Expanding the ICAR model with smoothing component to a spatiotemporal framework

Dear all,

I hope this message finds you well. Sorry to disturb you folks with the frequent posting of questions. I’m making the transition from R-INLA to RStan and getting to grips with the coding.

[Problem]: I have implemented a Spatial ICAR model (with the ICAR component only [see incredibly helpful tutorials [HERE] (and insightful paper [HERE]) by author(s) Morris et al, 2019] which is a lot easier than the version with the structured and unstructured errors) to cross-sectional data on road accidents in the UK to estimate the area-specific relative risks and probability exceedance (i.e., RR > 1). I have shared a full reproducible example of the Stan & R-code and dataset (.csv & .shp) to churn the outputs you see below:

Image result [RR, Significant areas, Exceedance probabilities (RR>1)]

Stan code:

functions {
	real icar_normal_lpdf(vector phi, int N, array[] int node1, array[] int node2) {
		return -0.5 * dot_self(phi[node1] - phi[node2]);
data {
	int<lower=0> N;
	int<lower=0> N_edges;
	array[N_edges] int<lower=1, upper=N> node1;
	array[N_edges] int<lower=1, upper=N> node2;
	array[N] int<lower=0> Y;                                         // dependent variable i.e., number of road accidents
	vector<lower=0>[N] X;                                            // independent variable i.e., deprivation score
	vector<lower=0>[N] E;                                            // estimated number of expected cases of road accidents
transformed data {
	vector[N] log_offset = log(E);                                  // use the expected cases as an offset and add to the regression model
parameters {
	real alpha;                                                     // define the intercept (overall risk in population)
	real beta;                                                      // define the coefficient for the deprivation score variable
	real<lower=0> sigma;                                            // define the overall standard deviation producted with spatial effect smoothing term phi
	vector[N] phi;                                                  // spatial effect smoothing term or spatial ICAR component of the model 
model {
	phi ~ icar_normal(N, node1, node2);
	Y ~ poisson_log(log_offset + alpha + beta*X + phi*sigma);       // likelihood function i.e., spatial ICAR model
	alpha ~ normal(0.0, 1.0);                                       // prior for intercept   (weak/un- informative prior)
	beta ~ normal(0.0, 1.0);                                        // prior for coefficient (weak/un- informative prior)
	sigma ~ normal(0.0, 1.0);                                       // prior for SD          (weak/un- informative prior)
	sum(phi) ~ normal(0, 0.001*N);
generated quantities {
	vector[N] eta = alpha + beta*X + phi*sigma;                     // exponentiate only the alpha + beta*X + phi*sigma to get the estimated relative risk of areas 
	vector[N] mu = exp(eta);                                        // derive areas-specific relative risk ratios (RRs)
// end of script: Spatial ICAR model with 'ICAR' component only for spatial smoothing of risks

Here is access to the R-codes for compiling the Stan script and map production, and datasets:

I have longitudinal dataset of the road accidents from 2015 to 2020 and would like to implement a spatiotemporal version of the above model. Performing this in R-INLA is quite easy but I would like to use Stan. Is there a way of expanding the shared code into a spatiotemporal version? Any guidance or help would be greatly appreciated.

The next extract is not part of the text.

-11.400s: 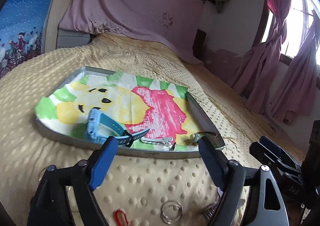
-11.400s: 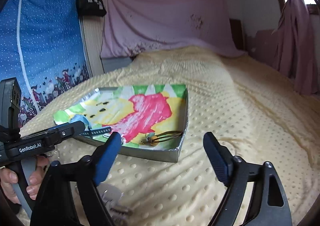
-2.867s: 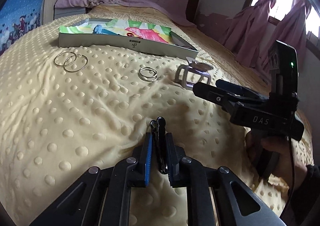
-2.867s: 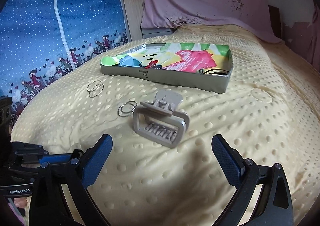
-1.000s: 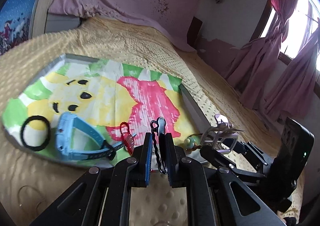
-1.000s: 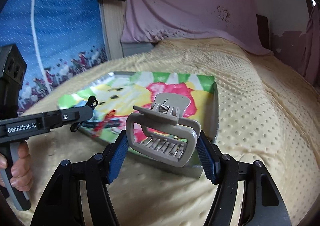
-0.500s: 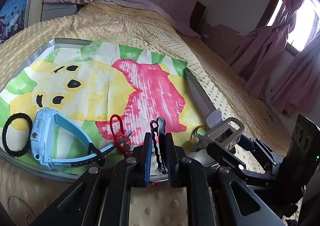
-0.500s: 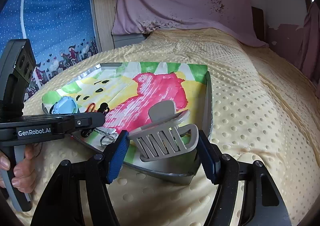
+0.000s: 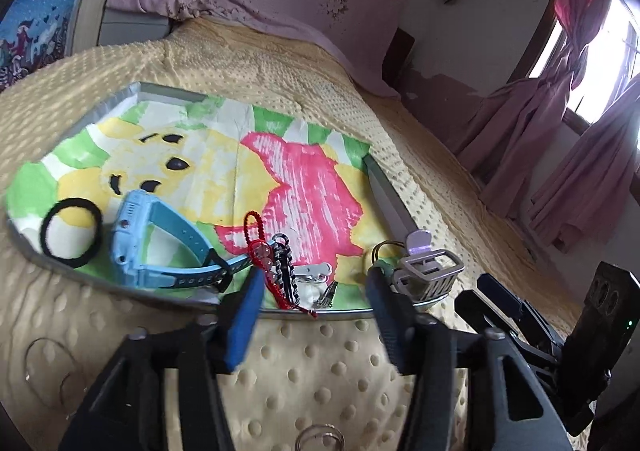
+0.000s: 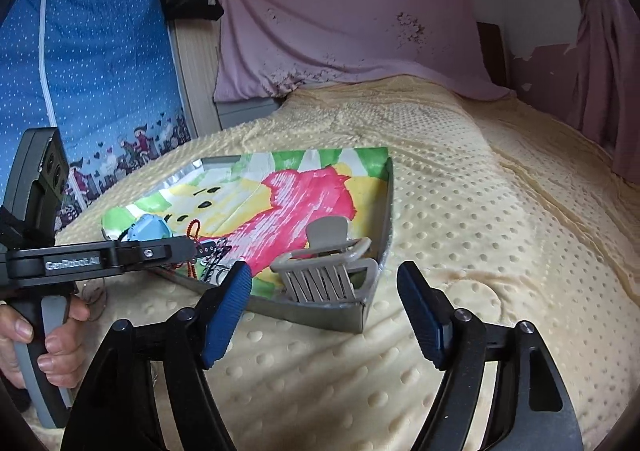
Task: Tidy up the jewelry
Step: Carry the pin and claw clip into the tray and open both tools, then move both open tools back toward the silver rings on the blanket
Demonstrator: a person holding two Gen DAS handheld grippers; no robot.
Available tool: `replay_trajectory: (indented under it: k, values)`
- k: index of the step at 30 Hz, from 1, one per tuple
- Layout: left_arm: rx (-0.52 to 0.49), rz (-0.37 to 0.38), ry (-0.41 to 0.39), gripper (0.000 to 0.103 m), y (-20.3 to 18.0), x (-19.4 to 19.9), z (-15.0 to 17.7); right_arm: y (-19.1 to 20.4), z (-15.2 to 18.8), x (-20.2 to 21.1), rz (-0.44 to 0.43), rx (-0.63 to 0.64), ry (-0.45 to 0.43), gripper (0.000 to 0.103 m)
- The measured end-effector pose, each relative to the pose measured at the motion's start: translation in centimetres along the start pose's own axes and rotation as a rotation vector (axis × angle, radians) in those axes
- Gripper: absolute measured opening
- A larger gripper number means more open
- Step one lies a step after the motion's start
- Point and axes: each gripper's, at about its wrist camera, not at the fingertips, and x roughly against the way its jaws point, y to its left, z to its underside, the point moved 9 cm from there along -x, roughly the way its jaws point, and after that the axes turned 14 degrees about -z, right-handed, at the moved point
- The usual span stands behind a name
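Observation:
A metal tray [image 9: 390, 203] lined with a cartoon picture lies on the yellow bed; it also shows in the right wrist view [image 10: 382, 251]. My left gripper [image 9: 314, 291] is open at the tray's near edge, above a black hair clip [image 9: 285, 267] lying beside a red bead string [image 9: 256, 241]. My right gripper [image 10: 324, 287] is open and empty just in front of a grey claw clip [image 10: 324, 275], which rests in the tray's near right corner [image 9: 430, 271]. A blue watch [image 9: 148, 247] and a black hair tie [image 9: 70, 237] lie at the tray's left.
Silver rings [image 9: 320, 441] lie on the dotted yellow blanket [image 10: 500, 231] in front of the tray. Thin bangles [image 9: 44, 363] lie at the near left. A pink sheet hangs behind the bed, pink curtains [image 9: 580, 155] at the right.
Both grippers have opened. The black hair clip left my left gripper and lies in the tray. The grey claw clip left my right gripper and sits in the tray's corner.

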Motion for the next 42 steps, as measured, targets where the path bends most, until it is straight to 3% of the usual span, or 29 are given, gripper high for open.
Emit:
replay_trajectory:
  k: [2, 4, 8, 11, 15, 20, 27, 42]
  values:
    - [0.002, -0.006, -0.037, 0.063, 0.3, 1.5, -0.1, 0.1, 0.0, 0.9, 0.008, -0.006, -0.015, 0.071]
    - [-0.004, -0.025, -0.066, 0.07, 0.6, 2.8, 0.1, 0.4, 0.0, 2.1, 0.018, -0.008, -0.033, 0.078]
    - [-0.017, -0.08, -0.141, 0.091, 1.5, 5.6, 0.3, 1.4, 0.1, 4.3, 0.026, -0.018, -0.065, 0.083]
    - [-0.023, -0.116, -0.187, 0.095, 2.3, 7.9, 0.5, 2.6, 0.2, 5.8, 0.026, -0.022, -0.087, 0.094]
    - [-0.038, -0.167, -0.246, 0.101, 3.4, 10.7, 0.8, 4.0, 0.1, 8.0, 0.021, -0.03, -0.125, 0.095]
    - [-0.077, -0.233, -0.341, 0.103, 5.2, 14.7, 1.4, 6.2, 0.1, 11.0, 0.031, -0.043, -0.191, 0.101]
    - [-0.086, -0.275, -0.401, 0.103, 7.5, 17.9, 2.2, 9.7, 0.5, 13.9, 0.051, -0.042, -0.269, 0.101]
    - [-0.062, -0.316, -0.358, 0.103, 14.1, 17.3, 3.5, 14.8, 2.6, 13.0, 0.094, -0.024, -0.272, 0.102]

PS: This work is basically for an MSc computer tutorial. Last year, I taught the same thing with these materials in R-INLA. I am migrating all the content from R-INLA to RStan.

That’s what this website is for! :)

Can you describe the spatiotemporal model that you want to fit? Seperable spatiotemporal models, where the spatial component and the temporal components are represented with separate terms that decompose additively, are relatively easy extensions to your existing code (i.e. add a temporal term to your existing model). Complexity increases from models that look like y ~ spatial_term + temporal_term, through y ~ spatial_term + temporal_term[spatial_unit] and y ~ spatial_term[temporal_unit] + temporal_term, and up through y ~ nonseparable_spatiotemporal_term.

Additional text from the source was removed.